La Galerie nationale d’Islande accueille « Echolalia », une exposition multimédia dédiée à Björk qui plonge le public au cœur de son univers, dans le cadre du Reykjavík Arts Festival.
La Galerie nationale d’Islande ouvre ses portes à l’un des projets les plus ambitieux de Björk. Avec « Echolalia », l’institution de Reykjavík consacre une grande exposition à l’iconique artiste islandaise, pensée comme une immersion totale dans son univers où se rencontrent musique, arts visuels, nature et technologie.
Présentée du 31 mai au 20 septembre 2026, l’expo s’inscrit dans la programmation du Reykjavík Arts Festival et transforme plusieurs salles du musée en espaces sensoriels autour de ses œuvres.
Son et image
Au cœur du parcours, trois pièces majeures sont déployées à une échelle muséale inédite. La Galerie nationale présente ainsi deux œuvres élégiaques, « Ancestress » et « Sorrowful Soil », composées et arrangées par Björk en hommage à sa mère, dans des installations où son et image dialoguent avec des thématiques de filiation, de deuil et de cycle de vie.
À leurs côtés, le public découvre également une nouvelle création dérivée de son prochain album à paraître, offrant un premier aperçu de la direction sonore de ce futur projet.

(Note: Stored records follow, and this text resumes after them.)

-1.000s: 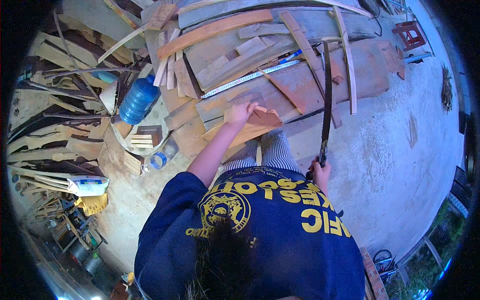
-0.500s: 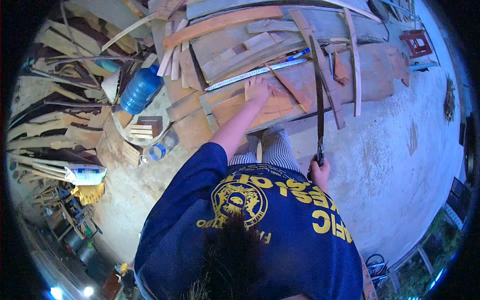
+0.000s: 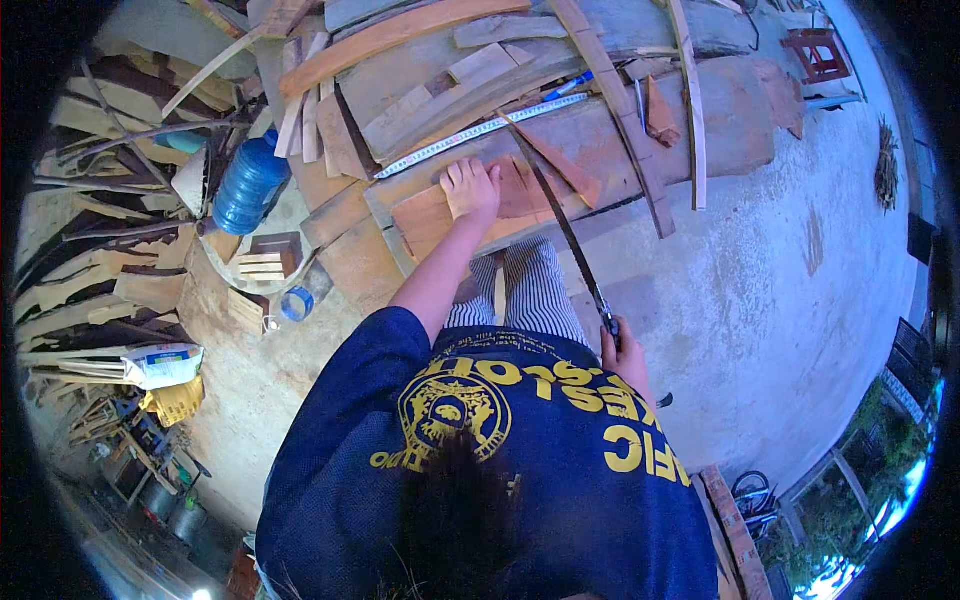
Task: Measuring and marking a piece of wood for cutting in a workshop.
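Note:
My left hand [image 3: 470, 192] lies on a short reddish-tan board [image 3: 435, 210], fingers resting flat on its top, with the board lying on larger weathered planks. My right hand [image 3: 620, 340] grips the handle of a long hand saw [image 3: 570, 242], whose blade slants up across the right part of that board. A white tape measure [image 3: 445, 142] stretches just beyond the board, near a blue tool [image 3: 568, 84]. A pointed offcut [image 3: 575, 172] lies to the right under the blade's far end.
Long strips [image 3: 685, 120] and curved boards [image 3: 400, 40] lie across the planks. At the left stand a blue water jug [image 3: 245, 180] and a heap of scrap wood [image 3: 100, 290]. A red stool [image 3: 810, 55] is at the back right, and a bicycle [image 3: 755, 505] at the lower right.
The saw has swung from upright to a leftward slant over the board. My left hand has moved leftward and settled flat on the board, its fingers no longer gripping its edge.

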`<move>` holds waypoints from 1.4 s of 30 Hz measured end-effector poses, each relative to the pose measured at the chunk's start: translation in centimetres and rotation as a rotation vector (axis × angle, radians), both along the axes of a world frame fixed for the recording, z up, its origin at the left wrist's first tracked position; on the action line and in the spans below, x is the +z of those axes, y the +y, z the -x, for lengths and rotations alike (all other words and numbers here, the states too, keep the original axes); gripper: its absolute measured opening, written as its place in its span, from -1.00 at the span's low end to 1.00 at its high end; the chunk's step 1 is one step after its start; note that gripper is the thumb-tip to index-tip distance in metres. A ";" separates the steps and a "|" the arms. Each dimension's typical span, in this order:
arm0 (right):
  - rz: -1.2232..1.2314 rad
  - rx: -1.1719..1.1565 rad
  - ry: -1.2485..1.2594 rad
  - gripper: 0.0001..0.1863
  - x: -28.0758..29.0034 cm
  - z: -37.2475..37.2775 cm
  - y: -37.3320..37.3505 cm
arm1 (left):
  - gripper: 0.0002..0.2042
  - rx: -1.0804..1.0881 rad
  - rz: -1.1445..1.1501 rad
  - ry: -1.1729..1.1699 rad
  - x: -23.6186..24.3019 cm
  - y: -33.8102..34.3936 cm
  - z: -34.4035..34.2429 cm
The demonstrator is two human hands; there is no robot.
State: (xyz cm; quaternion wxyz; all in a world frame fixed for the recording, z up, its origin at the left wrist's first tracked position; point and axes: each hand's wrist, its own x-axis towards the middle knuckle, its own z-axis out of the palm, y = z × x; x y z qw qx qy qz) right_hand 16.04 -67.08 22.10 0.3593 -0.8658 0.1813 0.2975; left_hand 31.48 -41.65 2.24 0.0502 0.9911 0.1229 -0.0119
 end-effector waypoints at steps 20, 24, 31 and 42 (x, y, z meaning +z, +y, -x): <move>0.073 0.006 0.218 -0.71 4.1 0.3 0.6 | -0.66 -0.051 0.106 0.114 0.4 -0.8 -1.3; 0.122 -0.005 0.244 -0.69 6.0 0.7 1.0 | -0.67 -0.043 0.101 0.152 0.6 -0.6 -1.1; 0.194 0.065 0.186 -0.76 6.4 -1.5 4.0 | -0.68 -0.029 0.168 0.106 -0.1 -0.3 -1.1; 0.181 0.117 0.131 -0.78 3.3 -1.2 5.9 | -0.69 -0.078 0.166 0.126 0.8 0.2 -1.0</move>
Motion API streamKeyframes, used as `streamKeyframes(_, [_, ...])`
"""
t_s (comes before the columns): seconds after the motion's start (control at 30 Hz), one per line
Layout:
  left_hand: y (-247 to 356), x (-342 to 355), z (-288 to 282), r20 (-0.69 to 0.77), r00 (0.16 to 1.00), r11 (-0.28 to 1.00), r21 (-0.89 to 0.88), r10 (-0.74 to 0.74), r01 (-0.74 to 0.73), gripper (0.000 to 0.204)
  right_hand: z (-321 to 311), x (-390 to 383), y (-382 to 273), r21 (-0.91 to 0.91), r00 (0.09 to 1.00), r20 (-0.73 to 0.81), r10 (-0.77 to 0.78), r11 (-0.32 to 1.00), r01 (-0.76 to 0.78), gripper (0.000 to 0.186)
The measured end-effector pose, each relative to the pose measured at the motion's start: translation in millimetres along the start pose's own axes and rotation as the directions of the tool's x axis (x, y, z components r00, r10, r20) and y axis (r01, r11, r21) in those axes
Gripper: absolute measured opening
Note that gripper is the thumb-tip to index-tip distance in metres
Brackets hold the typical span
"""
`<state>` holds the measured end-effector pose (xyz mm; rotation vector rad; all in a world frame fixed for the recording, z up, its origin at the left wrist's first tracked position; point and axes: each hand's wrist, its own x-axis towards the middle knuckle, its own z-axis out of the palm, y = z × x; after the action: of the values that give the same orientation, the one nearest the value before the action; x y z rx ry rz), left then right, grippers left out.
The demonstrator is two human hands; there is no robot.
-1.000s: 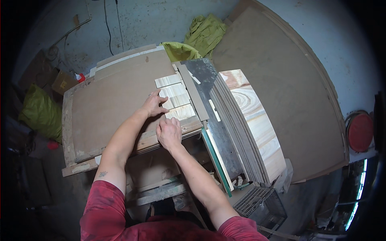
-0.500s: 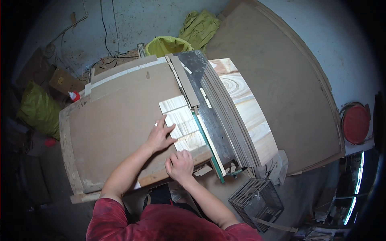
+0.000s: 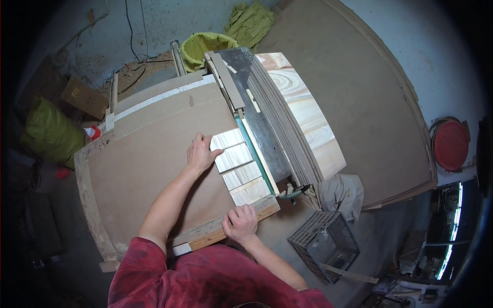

« Echolalia » ne se limite pas à une simple rétrospective : l’exposition met en avant la manière dont Björk tisse des liens entre paysages islandais, préoccupations écologiques, innovations technologiques et expérimentation artistique.
Un plasticien aux côtés de Björk
L’expérience est conçue comme un parcours immersif où les visiteurs se retrouvent enveloppés de paysages sonores, de visuels projetés et d’installations, dans une approche qui prolonge la dimension très visuelle de ses clips et de ses performances scéniques.
En parallèle, le musée présente « Metamorphlings », l’exposition de James Merry, collaborateur de longue date de Björk, connu notamment pour ses masques et ses pièces brodées qui ont façonné l’imaginaire visuel de l’artiste.
Les deux expositions occupent l’ensemble des galeries de la National Gallery of Iceland, créant un dialogue continu entre les œuvres de Björk et le travail plastique de Merry, et offrant un regard d’ensemble sur l’esthétique qu’ils ont développée depuis plus d’une décennie.
Une démo de son prochain album
À l’occasion de l’ouverture d’« Echolalia », Björk profite également de l’espace muséal pour révéler de nouveaux éléments de son actualité musicale.
Elle y fait notamment écouter une démo de son morceau « Nerve Bloom », présenté comme un avant-goût de son prochain album, tandis qu’un vinyle orchestral avec le chœur Hamrahlíð est proposé en édition exclusive à la boutique du musée. De quoi faire de Reykjavík, le temps d’un été, un passage obligé pour les fans souhaitant découvrir son travail autrement que par le prisme du live ou du streaming.